The Analyses
The code we used for this experiment comes from Chapter 3 of our tutorial on unit testing: How to build a complete test suite. A perfect score would be a tool that generated a complete test suite on its own. This is a tall order, but by setting the bar high, we can see which one comes closest.
Each of the tools will be used with the default settings, i.e. those that they are shipped with, or those suggested in the ‘getting started’ documentation.
Randoop
We installed, downloaded and extracted Randoop and set it up according to the documentation. Randoop is provided as a Java application, which has a few clear advantages: Running on a Java developers’ environment ensures the JRE/JDK will be available. However, it does mean that some of the dependencies required to run the tool have to be found separately, including the correct version of JUnit.
SquareTest
This tool was the easiest to get up and running. After installing the product, we simply had to follow the on-screen instructions—no need to refer to documentation to use the product.
SquareTest is designed to produce a boilerplate test class rather than complete test cases. However, for the code analyzed in this comparison, the boilerplate code was only appropriate for one of the test cases that we were looking to write.
EvoSuite
As the slowest of these tools to get started with, EvoSuite required:
- Installing the plugin
- Specifying Maven and Java home
- Adding EvoSuite to the pom.xml for test generation
The second and third steps were challenging, because they required referring to the docs and also hunting around the system to find out where Maven and Java were installed. Typically, this is handled by IntelliJ/environment variables.
Diffblue Cover
Installation is covered in the Diffblue Cover Documentation. Since everything required to use Cover was contained in one package, it was easier to set up and use than Randoop or EvoSuite and didn’t actually require consulting the documentation.
Diffblue Cover produced the most complete test suite. Though line coverage was slightly lower than EvoSuite’s (94%, compared to 96%), the tests generated by Cover were more meaningful.
Diffblue Cover was also the only tool to have an “Assert Suggestion” feature, which provided auto-completion options for asserts that might be appropriate when writing tests.

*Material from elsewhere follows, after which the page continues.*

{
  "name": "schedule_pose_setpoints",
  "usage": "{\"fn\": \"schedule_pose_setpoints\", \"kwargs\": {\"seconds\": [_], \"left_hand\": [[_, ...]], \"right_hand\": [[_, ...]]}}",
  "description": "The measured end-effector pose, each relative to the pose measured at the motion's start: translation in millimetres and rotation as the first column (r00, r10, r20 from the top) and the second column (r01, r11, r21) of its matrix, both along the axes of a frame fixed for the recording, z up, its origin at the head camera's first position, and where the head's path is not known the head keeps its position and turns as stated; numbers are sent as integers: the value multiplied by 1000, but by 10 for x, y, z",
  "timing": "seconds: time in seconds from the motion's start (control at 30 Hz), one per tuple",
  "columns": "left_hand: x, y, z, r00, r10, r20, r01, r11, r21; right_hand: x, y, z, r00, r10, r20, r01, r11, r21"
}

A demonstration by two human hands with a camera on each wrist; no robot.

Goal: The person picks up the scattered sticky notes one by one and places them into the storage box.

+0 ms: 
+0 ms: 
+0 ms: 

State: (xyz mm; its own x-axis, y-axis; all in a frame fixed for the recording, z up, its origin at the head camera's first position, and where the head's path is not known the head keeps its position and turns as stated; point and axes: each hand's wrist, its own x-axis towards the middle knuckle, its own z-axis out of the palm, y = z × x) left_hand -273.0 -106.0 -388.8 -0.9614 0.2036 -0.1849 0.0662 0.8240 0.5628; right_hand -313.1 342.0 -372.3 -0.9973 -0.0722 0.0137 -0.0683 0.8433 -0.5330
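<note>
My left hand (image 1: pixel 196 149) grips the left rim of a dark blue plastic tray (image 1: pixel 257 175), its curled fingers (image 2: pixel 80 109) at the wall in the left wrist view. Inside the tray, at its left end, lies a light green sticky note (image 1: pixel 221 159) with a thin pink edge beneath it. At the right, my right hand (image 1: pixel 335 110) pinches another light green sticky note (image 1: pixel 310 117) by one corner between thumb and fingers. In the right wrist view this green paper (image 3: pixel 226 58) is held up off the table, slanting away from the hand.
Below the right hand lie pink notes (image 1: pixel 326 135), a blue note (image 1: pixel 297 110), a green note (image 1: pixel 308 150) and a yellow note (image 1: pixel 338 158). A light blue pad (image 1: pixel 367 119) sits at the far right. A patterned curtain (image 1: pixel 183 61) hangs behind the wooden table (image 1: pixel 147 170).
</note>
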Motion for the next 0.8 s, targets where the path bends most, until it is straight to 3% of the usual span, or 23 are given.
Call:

Of the four tools on this list, all provide assistance and value. The tests they create are generated much more quickly than those written by people, can cover most cases, and sometimes even write tests for edge and corner cases that people wouldn’t have identified. And each capability represents a stepping stone to even more advanced code creation technology.
AI for unit tests
While the results of this experiment are varied, one tool does stand out. The AI behind Diffblue Cover has differentiated this tool from the others by generating meaningfully high coverage, i.e. high-quality tests, rather than simply a high quantity of them.